▶ _Dataset entries_:
........

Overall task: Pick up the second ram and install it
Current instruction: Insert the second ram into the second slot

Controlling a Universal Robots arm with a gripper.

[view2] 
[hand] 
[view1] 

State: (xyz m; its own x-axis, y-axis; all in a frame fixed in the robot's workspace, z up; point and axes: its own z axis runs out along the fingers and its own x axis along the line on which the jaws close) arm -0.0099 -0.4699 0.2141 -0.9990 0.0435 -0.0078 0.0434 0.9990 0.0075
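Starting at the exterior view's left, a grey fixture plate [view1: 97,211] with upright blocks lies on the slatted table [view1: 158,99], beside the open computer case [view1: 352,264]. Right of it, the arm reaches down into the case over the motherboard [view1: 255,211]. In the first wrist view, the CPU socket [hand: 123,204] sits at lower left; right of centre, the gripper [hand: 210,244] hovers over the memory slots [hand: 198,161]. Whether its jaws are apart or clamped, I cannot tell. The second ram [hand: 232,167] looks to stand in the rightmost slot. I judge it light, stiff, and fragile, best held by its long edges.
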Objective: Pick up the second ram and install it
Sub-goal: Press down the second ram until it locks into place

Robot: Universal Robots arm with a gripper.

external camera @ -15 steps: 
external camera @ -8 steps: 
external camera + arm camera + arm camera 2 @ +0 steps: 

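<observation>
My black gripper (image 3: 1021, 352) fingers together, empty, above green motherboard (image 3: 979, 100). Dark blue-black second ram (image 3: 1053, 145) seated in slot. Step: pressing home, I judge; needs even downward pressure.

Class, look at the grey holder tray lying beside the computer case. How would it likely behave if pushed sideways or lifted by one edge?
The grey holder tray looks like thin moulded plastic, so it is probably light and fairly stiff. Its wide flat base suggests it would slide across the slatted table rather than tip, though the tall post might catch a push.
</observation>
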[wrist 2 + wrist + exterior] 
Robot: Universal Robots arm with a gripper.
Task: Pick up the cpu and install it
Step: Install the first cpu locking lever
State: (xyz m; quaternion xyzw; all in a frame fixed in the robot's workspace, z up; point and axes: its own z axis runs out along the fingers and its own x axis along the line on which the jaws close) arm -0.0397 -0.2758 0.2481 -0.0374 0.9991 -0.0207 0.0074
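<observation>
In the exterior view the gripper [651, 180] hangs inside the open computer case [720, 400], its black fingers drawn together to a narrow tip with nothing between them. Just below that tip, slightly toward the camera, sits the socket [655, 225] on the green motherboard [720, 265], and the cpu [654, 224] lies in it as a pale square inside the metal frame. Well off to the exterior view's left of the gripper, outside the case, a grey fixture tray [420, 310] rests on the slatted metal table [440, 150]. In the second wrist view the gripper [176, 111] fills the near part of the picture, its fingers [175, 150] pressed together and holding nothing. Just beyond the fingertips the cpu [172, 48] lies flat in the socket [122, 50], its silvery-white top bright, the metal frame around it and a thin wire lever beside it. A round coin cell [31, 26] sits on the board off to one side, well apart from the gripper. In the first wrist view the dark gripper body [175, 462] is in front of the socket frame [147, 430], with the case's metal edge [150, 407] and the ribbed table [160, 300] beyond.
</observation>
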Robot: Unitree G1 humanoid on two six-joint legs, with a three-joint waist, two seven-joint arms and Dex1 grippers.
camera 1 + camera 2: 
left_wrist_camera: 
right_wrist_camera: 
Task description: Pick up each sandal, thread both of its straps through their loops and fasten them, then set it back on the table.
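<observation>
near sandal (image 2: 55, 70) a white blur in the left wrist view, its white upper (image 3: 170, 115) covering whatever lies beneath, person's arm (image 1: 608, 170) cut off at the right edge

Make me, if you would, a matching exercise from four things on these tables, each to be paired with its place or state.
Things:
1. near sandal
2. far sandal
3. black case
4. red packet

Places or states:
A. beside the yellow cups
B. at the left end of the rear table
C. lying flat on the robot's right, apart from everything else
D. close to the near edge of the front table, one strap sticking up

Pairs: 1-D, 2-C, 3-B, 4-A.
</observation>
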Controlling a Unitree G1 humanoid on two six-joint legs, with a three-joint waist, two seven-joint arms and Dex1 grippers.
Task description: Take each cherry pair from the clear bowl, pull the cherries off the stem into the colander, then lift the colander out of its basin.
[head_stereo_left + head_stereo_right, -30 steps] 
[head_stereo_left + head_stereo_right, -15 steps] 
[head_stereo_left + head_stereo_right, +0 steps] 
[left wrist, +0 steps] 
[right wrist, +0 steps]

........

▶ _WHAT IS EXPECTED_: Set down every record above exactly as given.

▶ _EXPECTED ANSWER_:
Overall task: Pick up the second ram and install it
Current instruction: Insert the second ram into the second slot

Controlling a Universal Robots arm with a gripper.

[view2] 
[hand] 
[view1] 

State: (xyz m; its own x-axis, y-axis; all in a frame fixed in the robot's workspace, z up; point and axes: its own z axis runs out along the fingers and its own x axis along the line on which the jaws close) arm -0.0099 -0.4699 0.2141 -0.9990 0.0435 -0.0078 0.0434 0.9990 0.0075
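Starting at the exterior view's left, a grey fixture plate [view1: 97,211] with upright blocks lies on the slatted table [view1: 158,99], beside the open computer case [view1: 352,264]. Right of it, the arm reaches down into the case over the motherboard [view1: 255,211]. In the first wrist view, the CPU socket [hand: 123,204] sits at lower left; right of centre, the gripper [hand: 210,244] hovers over the memory slots [hand: 198,161]. Whether its jaws are apart or clamped, I cannot tell. The second ram [hand: 232,167] looks to stand in the rightmost slot. I judge it light, stiff, and fragile, best held by its long edges.
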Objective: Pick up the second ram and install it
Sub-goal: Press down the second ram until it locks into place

Robot: Universal Robots arm with a gripper.

external camera @ -15 steps: 
external camera @ -8 steps: 
external camera + arm camera + arm camera 2 @ +0 steps: 

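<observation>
My black gripper (image 3: 1021, 352) fingers together, empty, above green motherboard (image 3: 979, 100). Dark blue-black second ram (image 3: 1053, 145) seated in slot. Step: pressing home, I judge; needs even downward pressure.

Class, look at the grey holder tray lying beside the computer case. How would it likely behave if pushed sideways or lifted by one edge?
The grey holder tray looks like thin moulded plastic, so it is probably light and fairly stiff. Its wide flat base suggests it would slide across the slatted table rather than tip, though the tall post might catch a push.
</observation>
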[wrist 2 + wrist + exterior] 
Robot: Universal Robots arm with a gripper.
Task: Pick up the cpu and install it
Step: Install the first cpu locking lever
State: (xyz m; quaternion xyzw; all in a frame fixed in the robot's workspace, z up; point and axes: its own z axis runs out along the fingers and its own x axis along the line on which the jaws close) arm -0.0397 -0.2758 0.2481 -0.0374 0.9991 -0.0207 0.0074
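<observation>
In the exterior view the gripper [651, 180] hangs inside the open computer case [720, 400], its black fingers drawn together to a narrow tip with nothing between them. Just below that tip, slightly toward the camera, sits the socket [655, 225] on the green motherboard [720, 265], and the cpu [654, 224] lies in it as a pale square inside the metal frame. Well off to the exterior view's left of the gripper, outside the case, a grey fixture tray [420, 310] rests on the slatted metal table [440, 150]. In the second wrist view the gripper [176, 111] fills the near part of the picture, its fingers [175, 150] pressed together and holding nothing. Just beyond the fingertips the cpu [172, 48] lies flat in the socket [122, 50], its silvery-white top bright, the metal frame around it and a thin wire lever beside it. A round coin cell [31, 26] sits on the board off to one side, well apart from the gripper. In the first wrist view the dark gripper body [175, 462] is in front of the socket frame [147, 430], with the case's metal edge [150, 407] and the ribbed table [160, 300] beyond.
</observation>
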Robot: Unitree G1 humanoid on two six-joint legs, with a three-joint waist, two seven-joint arms and Dex1 grippers.
camera 1 + camera 2: 
left_wrist_camera: 
right_wrist_camera: 
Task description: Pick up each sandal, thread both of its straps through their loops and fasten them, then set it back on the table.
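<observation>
near sandal (image 2: 55, 70) a white blur in the left wrist view, its white upper (image 3: 170, 115) covering whatever lies beneath, person's arm (image 1: 608, 170) cut off at the right edge

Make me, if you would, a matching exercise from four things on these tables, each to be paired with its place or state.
Things:
1. near sandal
2. far sandal
3. black case
4. red packet

Places or states:
A. beside the yellow cups
B. at the left end of the rear table
C. lying flat on the robot's right, apart from everything else
D. close to the near edge of the front table, one strap sticking up

Pairs: 1-D, 2-C, 3-B, 4-A.
</observation>
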Controlling a Unitree G1 humanoid on two six-joint legs, with a three-joint waist, two seven-joint arms and Dex1 grippers.
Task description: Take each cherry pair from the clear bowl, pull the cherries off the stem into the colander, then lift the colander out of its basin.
[head_stereo_left + head_stereo_right, -30 steps] 
[head_stereo_left + head_stereo_right, -15 steps] 
[head_stereo_left + head_stereo_right, +0 steps] 
[left wrist, +0 steps] 
[right wrist, +0 steps]

The answer stands, and there is nothing more to add.